» **Required action**
Please output the lines shown below exactly as they appear.

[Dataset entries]
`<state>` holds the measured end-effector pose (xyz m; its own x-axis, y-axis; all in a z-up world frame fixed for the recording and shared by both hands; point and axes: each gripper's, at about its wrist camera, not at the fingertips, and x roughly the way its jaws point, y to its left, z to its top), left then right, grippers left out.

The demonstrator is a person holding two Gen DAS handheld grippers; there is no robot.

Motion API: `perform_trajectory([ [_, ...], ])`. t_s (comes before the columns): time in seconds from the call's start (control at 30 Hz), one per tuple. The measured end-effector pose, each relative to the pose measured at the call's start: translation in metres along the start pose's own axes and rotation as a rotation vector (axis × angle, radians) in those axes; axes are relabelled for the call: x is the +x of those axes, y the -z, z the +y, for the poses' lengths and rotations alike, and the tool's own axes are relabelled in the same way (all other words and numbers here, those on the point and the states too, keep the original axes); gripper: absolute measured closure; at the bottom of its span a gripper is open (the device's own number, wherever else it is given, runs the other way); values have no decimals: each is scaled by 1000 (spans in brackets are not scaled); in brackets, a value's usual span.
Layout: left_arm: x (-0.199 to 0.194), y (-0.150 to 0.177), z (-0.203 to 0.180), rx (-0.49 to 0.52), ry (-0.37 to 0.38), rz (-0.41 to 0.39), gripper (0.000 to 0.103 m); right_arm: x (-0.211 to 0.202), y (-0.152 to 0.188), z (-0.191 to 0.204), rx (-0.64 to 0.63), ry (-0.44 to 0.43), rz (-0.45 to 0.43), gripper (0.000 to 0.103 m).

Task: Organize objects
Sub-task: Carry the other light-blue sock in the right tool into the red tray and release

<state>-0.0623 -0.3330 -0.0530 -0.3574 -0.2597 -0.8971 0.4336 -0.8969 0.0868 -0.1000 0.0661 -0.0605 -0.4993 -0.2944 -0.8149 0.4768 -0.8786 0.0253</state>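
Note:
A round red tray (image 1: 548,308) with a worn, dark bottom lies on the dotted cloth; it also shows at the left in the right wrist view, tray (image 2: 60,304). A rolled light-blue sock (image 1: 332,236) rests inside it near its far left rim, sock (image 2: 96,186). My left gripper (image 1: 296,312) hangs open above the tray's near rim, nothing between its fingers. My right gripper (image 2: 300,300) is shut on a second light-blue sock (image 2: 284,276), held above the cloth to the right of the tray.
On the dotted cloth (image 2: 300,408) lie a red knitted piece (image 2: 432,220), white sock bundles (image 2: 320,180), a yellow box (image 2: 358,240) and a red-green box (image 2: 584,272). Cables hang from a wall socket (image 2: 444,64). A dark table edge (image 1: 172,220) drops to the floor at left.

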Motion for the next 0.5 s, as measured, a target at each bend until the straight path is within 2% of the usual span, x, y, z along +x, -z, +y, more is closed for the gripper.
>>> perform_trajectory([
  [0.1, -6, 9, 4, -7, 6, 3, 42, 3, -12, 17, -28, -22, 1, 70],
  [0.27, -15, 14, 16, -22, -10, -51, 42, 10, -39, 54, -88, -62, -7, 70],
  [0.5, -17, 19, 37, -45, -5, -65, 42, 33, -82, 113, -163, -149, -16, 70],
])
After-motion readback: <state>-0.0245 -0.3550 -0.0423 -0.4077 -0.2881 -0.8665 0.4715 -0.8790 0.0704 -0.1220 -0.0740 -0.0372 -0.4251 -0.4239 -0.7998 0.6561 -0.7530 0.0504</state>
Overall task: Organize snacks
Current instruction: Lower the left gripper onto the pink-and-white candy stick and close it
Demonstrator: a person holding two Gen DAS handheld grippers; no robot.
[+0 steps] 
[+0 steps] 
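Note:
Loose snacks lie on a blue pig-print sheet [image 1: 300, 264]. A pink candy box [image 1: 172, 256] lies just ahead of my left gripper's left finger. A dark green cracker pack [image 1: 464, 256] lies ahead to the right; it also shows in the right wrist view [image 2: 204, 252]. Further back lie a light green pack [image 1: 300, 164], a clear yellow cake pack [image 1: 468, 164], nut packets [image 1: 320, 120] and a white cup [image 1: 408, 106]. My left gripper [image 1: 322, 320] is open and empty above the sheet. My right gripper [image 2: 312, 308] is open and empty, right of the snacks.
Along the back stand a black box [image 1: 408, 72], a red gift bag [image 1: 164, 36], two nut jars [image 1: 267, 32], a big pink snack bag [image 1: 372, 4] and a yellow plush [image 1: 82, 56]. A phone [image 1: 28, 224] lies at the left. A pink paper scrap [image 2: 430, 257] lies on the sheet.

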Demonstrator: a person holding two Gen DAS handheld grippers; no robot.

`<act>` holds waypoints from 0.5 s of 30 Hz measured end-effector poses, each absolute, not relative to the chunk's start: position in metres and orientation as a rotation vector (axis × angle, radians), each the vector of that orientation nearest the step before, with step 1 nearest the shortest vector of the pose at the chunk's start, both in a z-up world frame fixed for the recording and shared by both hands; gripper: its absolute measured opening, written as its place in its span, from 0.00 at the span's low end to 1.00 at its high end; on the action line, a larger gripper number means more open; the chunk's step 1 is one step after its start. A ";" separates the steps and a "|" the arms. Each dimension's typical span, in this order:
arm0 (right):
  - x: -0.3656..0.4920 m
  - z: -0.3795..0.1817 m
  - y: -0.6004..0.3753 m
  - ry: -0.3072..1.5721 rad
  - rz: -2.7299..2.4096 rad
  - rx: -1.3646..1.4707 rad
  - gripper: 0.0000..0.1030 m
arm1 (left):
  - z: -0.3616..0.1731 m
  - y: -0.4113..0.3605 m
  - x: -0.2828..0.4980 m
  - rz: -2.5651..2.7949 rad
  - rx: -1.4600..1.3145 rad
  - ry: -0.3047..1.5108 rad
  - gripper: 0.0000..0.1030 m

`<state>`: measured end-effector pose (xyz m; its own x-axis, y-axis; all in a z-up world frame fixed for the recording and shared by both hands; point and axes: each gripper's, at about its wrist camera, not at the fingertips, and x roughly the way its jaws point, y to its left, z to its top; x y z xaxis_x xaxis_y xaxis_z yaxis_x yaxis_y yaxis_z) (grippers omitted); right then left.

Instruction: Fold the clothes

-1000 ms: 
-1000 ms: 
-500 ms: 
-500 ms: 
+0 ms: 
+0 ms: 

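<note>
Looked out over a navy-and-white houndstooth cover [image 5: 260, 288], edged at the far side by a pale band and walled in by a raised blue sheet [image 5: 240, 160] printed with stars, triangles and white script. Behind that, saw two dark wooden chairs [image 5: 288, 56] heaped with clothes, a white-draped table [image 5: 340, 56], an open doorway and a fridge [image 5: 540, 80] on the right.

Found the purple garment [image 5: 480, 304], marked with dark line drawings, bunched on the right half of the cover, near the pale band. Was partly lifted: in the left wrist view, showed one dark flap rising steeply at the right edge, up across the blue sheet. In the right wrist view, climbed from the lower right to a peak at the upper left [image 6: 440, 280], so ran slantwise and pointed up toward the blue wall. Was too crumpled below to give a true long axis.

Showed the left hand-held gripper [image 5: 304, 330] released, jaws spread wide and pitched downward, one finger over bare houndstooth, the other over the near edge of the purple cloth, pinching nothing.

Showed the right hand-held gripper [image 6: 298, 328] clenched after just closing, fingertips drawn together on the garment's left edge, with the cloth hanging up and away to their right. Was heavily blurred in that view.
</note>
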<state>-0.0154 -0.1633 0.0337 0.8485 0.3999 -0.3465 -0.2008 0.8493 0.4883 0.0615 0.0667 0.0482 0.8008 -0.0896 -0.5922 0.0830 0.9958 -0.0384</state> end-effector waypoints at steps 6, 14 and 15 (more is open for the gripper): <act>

» **Answer to the exercise**
`<state>` holds the measured end-effector pose (xyz m; its own x-axis, y-axis; all in a z-up world frame fixed for the recording and shared by both hands; point and axes: each gripper's, at about its wrist camera, not at the fingertips, and x roughly the way its jaws point, y to its left, z to its top), left then right, grippers left out.

The demonstrator is a person holding two Gen DAS handheld grippers; there is no robot.

Motion API: `perform_trajectory([ [_, ...], ])`. t_s (comes before the columns): time in seconds from the call's start (control at 30 Hz), one per tuple. The measured end-effector pose, each relative to the pose measured at the call's start: translation in metres along the start pose's own axes and rotation as a rotation vector (axis × angle, radians) in those axes; axes are relabelled for the call: x is the +x of those axes, y the -z, z the +y, for the poses' lengths and rotations alike, and the tool's own axes are relabelled in the same way (all other words and numbers here, those on the point and the states too, keep the original axes); gripper: absolute measured closure; at the bottom of its span a gripper is open (the device's own number, wherever else it is given, runs the other way); values have no decimals: each is scaled by 1000 (spans in brackets are not scaled); in brackets, a value's usual span.
Layout: left_arm: x (-0.199 to 0.194), y (-0.150 to 0.177), z (-0.203 to 0.180), rx (-0.49 to 0.52), ry (-0.37 to 0.38), rz (-0.41 to 0.39), gripper (0.000 to 0.103 m); right_arm: x (-0.211 to 0.202), y (-0.152 to 0.188), z (-0.191 to 0.204), rx (-0.64 to 0.63), ry (-0.44 to 0.43), rz (-0.45 to 0.43), gripper (0.000 to 0.103 m).

Task: Organize objects
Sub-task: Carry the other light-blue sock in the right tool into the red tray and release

<state>-0.0623 -0.3330 -0.0530 -0.3574 -0.2597 -0.8971 0.4336 -0.8969 0.0868 -0.1000 0.0661 -0.0605 -0.4993 -0.2944 -0.8149 0.4768 -0.8786 0.0253</state>
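Note:
A round red tray (image 1: 548,308) with a worn, dark bottom lies on the dotted cloth; it also shows at the left in the right wrist view, tray (image 2: 60,304). A rolled light-blue sock (image 1: 332,236) rests inside it near its far left rim, sock (image 2: 96,186). My left gripper (image 1: 296,312) hangs open above the tray's near rim, nothing between its fingers. My right gripper (image 2: 300,300) is shut on a second light-blue sock (image 2: 284,276), held above the cloth to the right of the tray.
On the dotted cloth (image 2: 300,408) lie a red knitted piece (image 2: 432,220), white sock bundles (image 2: 320,180), a yellow box (image 2: 358,240) and a red-green box (image 2: 584,272). Cables hang from a wall socket (image 2: 444,64). A dark table edge (image 1: 172,220) drops to the floor at left.
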
Motion for the next 0.5 s, as measured, a target at each bend until the straight path is within 2% of the usual span, x, y, z along +x, -z, +y, more is closed for the gripper.
>>> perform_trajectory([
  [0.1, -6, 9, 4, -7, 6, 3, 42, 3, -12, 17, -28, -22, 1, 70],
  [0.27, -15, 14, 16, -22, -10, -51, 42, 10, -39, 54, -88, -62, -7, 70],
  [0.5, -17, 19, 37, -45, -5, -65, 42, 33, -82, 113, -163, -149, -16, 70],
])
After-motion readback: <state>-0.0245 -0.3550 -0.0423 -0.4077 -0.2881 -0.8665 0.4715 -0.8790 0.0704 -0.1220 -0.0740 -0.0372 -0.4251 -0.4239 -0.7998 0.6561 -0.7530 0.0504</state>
Overall task: Organize snacks
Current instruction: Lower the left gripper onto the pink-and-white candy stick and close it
Demonstrator: a person holding two Gen DAS handheld grippers; no robot.
[+0 steps] 
[+0 steps] 
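Note:
Loose snacks lie on a blue pig-print sheet [image 1: 300, 264]. A pink candy box [image 1: 172, 256] lies just ahead of my left gripper's left finger. A dark green cracker pack [image 1: 464, 256] lies ahead to the right; it also shows in the right wrist view [image 2: 204, 252]. Further back lie a light green pack [image 1: 300, 164], a clear yellow cake pack [image 1: 468, 164], nut packets [image 1: 320, 120] and a white cup [image 1: 408, 106]. My left gripper [image 1: 322, 320] is open and empty above the sheet. My right gripper [image 2: 312, 308] is open and empty, right of the snacks.
Along the back stand a black box [image 1: 408, 72], a red gift bag [image 1: 164, 36], two nut jars [image 1: 267, 32], a big pink snack bag [image 1: 372, 4] and a yellow plush [image 1: 82, 56]. A phone [image 1: 28, 224] lies at the left. A pink paper scrap [image 2: 430, 257] lies on the sheet.
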
Demonstrator: a person holding two Gen DAS handheld grippers; no robot.

`<act>` holds waypoints from 0.5 s of 30 Hz measured end-effector poses, each absolute, not relative to the chunk's start: position in metres and orientation as a rotation vector (axis × angle, radians), each the vector of that orientation nearest the step before, with step 1 nearest the shortest vector of the pose at the chunk's start, both in a z-up world frame fixed for the recording and shared by both hands; gripper: its absolute measured opening, written as its place in its span, from 0.00 at the span's low end to 1.00 at its high end; on the action line, a larger gripper number means more open; the chunk's step 1 is one step after its start. A ";" separates the steps and a "|" the arms. Each dimension's typical span, in this order:
arm0 (right):
  - x: -0.3656..0.4920 m
  - z: -0.3795..0.1817 m
  - y: -0.6004..0.3753 m
  - ry: -0.3072..1.5721 rad
  - rz: -2.7299..2.4096 rad
  - rx: -1.3646..1.4707 rad
  - gripper: 0.0000..0.1030 m
arm1 (left):
  - z: -0.3616..0.1731 m
  - y: -0.4113..0.3605 m
  - x: -0.2828..0.4980 m
  - rz: -2.5651..2.7949 rad
  - rx: -1.4600..1.3145 rad
  - ry: -0.3047..1.5108 rad
  - gripper: 0.0000..0.1030 m

`<state>`: measured end-effector pose (xyz m; its own x-axis, y-axis; all in a z-up world frame fixed for the recording and shared by both hands; point and axes: each gripper's, at about its wrist camera, not at the fingertips, and x roughly the way its jaws point, y to its left, z to its top; x y z xaxis_x xaxis_y xaxis_z yaxis_x yaxis_y yaxis_z) (grippers omitted); right then left.

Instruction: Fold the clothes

-1000 ms: 
-1000 ms: 
-500 ms: 
-500 ms: 
+0 ms: 
+0 ms: 

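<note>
Looked out over a navy-and-white houndstooth cover [image 5: 260, 288], edged at the far side by a pale band and walled in by a raised blue sheet [image 5: 240, 160] printed with stars, triangles and white script. Behind that, saw two dark wooden chairs [image 5: 288, 56] heaped with clothes, a white-draped table [image 5: 340, 56], an open doorway and a fridge [image 5: 540, 80] on the right.

Found the purple garment [image 5: 480, 304], marked with dark line drawings, bunched on the right half of the cover, near the pale band. Was partly lifted: in the left wrist view, showed one dark flap rising steeply at the right edge, up across the blue sheet. In the right wrist view, climbed from the lower right to a peak at the upper left [image 6: 440, 280], so ran slantwise and pointed up toward the blue wall. Was too crumpled below to give a true long axis.

Showed the left hand-held gripper [image 5: 304, 330] released, jaws spread wide and pitched downward, one finger over bare houndstooth, the other over the near edge of the purple cloth, pinching nothing.

Showed the right hand-held gripper [image 6: 298, 328] clenched after just closing, fingertips drawn together on the garment's left edge, with the cloth hanging up and away to their right. Was heavily blurred in that view.
</note>
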<state>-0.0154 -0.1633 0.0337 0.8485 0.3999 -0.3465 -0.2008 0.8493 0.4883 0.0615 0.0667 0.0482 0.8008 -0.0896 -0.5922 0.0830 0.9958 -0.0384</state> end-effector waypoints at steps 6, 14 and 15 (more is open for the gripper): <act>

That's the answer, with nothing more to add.